Esta era la suya. La de él seguía intacta en el armario del salón. Esas tazas seguían siendo uno de los pocos recuerdos agradables que aún conservaban.
Durante un momento, Lydia no se movió. Jeffry lo interpretó como una señal. Su tono cambió, el tono severo seguía ahí, pero se había suavizado. «Sé que estás enfadada. Pero si estás dispuesta a volver, podemos dejar todo atrás. No tiene por qué cambiar nada».
Una risa hueca se escapó de los labios de Lydia, aguda, breve, fría.
Luego, levantó la taza y la lanzó al suelo.
La taza se rompió con el impacto y los fragmentos se esparcieron por el suelo de baldosas. Un trozo afilado cortó la mano de Jeffry, haciéndole sangrar.
Pero Jeffry no se inmutó. Sus ojos permanecieron fijos en Lydia, tormentosos y sin pestañear.
La expresión de ella era gélida. «No soy tan patética como para ser tu amante».

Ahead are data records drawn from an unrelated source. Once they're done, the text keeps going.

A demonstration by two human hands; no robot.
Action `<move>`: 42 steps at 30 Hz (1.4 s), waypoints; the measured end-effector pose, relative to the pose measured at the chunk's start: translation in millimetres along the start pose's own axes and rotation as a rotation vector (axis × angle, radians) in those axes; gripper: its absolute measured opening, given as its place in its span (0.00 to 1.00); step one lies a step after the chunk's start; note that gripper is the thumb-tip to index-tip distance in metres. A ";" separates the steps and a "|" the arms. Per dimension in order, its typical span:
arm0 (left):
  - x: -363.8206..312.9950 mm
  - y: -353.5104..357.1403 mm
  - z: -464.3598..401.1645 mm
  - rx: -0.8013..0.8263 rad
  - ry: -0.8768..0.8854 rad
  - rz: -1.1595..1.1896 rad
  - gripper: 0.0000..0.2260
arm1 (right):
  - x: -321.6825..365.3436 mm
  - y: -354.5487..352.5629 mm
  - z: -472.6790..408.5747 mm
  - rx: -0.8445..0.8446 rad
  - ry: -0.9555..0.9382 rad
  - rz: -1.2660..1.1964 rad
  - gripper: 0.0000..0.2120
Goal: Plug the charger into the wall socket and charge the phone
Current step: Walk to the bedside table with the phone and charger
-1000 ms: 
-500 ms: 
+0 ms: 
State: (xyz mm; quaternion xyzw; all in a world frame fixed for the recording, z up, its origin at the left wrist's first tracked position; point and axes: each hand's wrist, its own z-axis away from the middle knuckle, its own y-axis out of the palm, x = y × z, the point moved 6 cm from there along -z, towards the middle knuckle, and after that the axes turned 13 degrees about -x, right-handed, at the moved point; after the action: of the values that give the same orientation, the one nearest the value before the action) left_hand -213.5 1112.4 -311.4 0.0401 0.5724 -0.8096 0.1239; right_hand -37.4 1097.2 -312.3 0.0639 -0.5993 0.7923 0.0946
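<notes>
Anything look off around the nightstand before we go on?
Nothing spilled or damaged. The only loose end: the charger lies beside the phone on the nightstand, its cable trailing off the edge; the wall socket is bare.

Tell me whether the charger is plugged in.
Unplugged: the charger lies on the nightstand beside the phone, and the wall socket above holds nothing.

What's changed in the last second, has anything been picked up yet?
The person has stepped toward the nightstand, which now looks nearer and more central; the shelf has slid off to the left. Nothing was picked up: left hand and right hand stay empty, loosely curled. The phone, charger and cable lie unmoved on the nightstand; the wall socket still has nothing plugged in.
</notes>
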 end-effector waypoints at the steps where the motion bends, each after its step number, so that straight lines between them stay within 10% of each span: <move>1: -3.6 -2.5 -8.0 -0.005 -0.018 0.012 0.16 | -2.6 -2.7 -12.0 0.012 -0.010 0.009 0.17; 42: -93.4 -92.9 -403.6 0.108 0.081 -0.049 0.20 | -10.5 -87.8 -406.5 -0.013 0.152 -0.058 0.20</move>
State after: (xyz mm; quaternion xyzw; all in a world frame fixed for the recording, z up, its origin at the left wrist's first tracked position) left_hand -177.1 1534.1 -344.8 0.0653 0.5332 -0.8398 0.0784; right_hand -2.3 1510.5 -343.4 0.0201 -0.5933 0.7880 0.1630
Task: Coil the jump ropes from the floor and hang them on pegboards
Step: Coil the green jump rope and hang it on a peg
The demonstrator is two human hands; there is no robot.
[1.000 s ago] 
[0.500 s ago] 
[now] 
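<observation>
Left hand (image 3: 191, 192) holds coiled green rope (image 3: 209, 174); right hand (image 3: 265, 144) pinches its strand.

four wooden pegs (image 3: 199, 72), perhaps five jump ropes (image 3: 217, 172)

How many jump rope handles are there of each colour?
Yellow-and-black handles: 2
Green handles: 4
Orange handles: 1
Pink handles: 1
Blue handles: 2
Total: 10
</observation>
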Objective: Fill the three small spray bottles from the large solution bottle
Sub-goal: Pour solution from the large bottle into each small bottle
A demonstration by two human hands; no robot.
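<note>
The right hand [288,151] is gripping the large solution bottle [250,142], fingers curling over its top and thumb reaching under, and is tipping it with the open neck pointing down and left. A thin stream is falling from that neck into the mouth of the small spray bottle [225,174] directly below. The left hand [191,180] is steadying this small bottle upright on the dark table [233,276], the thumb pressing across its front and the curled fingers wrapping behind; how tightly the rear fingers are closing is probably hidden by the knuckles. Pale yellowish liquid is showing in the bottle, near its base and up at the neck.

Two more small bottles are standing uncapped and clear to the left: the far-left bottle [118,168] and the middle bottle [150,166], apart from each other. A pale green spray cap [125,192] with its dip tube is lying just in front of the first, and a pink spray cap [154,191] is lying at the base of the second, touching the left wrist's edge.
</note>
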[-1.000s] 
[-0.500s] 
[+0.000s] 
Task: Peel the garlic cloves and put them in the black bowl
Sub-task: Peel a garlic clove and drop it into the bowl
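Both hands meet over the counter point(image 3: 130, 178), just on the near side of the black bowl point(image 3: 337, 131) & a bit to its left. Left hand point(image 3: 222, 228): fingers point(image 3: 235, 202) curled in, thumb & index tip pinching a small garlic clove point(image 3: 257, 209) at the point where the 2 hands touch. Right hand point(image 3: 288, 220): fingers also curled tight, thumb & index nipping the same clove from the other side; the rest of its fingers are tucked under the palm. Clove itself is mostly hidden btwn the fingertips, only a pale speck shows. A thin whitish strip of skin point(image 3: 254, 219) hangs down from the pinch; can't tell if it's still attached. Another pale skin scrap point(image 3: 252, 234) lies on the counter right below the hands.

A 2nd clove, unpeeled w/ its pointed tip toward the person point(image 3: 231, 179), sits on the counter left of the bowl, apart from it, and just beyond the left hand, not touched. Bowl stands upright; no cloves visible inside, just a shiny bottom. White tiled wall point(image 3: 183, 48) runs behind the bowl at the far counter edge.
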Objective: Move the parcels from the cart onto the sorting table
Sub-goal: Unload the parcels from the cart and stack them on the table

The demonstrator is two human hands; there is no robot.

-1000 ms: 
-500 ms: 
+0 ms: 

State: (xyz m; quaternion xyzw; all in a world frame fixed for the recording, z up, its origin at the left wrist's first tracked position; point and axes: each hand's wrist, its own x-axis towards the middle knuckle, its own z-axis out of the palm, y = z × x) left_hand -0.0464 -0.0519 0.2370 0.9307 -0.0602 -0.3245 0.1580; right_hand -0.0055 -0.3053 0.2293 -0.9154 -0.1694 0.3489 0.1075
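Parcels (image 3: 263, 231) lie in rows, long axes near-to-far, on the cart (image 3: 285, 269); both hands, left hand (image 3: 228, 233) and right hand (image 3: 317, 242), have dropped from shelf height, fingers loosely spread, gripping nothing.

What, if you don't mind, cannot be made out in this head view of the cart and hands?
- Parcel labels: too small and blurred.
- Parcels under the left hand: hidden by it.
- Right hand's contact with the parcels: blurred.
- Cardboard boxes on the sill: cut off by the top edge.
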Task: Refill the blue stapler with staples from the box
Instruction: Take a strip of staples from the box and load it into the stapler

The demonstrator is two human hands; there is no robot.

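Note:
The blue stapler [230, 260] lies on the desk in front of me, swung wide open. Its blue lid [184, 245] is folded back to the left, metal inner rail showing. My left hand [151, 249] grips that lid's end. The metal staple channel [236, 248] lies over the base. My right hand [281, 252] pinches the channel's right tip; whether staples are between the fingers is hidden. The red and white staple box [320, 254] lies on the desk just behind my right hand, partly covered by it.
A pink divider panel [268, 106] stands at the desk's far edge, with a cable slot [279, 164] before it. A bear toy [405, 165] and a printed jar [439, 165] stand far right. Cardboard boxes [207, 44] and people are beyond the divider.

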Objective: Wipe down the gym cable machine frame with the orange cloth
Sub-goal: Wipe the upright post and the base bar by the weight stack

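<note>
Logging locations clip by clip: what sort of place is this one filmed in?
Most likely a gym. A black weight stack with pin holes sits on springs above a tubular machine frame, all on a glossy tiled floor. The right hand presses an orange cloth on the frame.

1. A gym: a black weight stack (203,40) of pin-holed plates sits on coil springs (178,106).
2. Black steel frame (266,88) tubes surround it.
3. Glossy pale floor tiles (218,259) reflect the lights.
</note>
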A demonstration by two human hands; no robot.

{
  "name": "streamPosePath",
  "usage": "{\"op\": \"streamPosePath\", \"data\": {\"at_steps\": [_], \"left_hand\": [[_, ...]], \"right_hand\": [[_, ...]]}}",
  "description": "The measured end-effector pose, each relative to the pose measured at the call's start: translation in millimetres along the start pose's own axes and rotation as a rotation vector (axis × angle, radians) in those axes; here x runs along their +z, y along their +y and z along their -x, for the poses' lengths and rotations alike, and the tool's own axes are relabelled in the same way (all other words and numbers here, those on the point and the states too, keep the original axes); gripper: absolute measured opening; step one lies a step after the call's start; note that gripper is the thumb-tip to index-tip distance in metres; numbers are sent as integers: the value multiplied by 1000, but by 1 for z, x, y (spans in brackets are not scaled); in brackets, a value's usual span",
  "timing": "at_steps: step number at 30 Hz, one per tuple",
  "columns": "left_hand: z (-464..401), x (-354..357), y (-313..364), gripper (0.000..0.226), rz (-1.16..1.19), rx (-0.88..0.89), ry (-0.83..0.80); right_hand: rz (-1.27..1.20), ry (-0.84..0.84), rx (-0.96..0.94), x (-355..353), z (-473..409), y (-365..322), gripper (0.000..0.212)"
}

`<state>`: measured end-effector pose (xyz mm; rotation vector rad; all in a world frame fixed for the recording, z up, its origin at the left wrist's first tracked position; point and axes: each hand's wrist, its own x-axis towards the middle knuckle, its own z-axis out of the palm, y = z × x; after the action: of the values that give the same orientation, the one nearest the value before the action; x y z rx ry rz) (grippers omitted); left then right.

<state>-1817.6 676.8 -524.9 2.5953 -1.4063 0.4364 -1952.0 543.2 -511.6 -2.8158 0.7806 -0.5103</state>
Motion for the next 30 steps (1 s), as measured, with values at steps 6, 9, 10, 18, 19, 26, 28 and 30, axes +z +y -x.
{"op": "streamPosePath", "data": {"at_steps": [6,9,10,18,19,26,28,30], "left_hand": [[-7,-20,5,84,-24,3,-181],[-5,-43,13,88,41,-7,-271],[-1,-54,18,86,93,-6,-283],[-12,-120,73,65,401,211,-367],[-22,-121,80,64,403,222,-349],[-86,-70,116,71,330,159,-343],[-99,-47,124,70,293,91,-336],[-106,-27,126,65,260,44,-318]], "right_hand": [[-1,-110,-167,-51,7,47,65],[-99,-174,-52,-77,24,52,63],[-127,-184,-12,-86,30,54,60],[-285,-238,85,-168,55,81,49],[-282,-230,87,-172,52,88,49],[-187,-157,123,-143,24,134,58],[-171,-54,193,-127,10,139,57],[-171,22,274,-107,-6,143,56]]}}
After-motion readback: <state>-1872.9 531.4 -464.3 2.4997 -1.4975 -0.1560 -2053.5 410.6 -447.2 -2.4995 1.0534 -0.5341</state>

Jeffry apretó la mandíbula. Los tendones de su mano se tensaron, agrandando aún más la herida, y la sangre brotó del corte cada vez más profundo. Apretó los labios con fuerza, conteniendo la furia. Bajó la voz, firme pero fría. —Ella y yo no somos más que socios comerciales. El matrimonio es solo una formalidad. Nunca la he tocado.
—¿Y qué? —replicó Lydia con tono cortante—. ¿Se supone que debo darte una medalla por mantenerlo entre las piernas?
Jeffry bajó la mirada y un escalofrío se apoderó de él, haciendo que el aire a su alrededor se sintiera más pesado.
La sonrisa de Lydia se torció con amargura. Su voz se ralentizó hasta alcanzar un ritmo deliberado, cada palabra empapada de desprecio. «Dices que el matrimonio no significa nada, pero, según la ley, ella sigue siendo tu esposa. Tú le perteneces a otra persona. ¿Qué te hace pensar que yo querría a un hombre con un anillo atado a otra mujer?».
Apretó los puños. Su respiración se volvió más pesada. Su rostro se nubló. Antes había sido sereno, cortés, del tipo que hablaba con suavidad y nunca dejaba escapar su temperamento.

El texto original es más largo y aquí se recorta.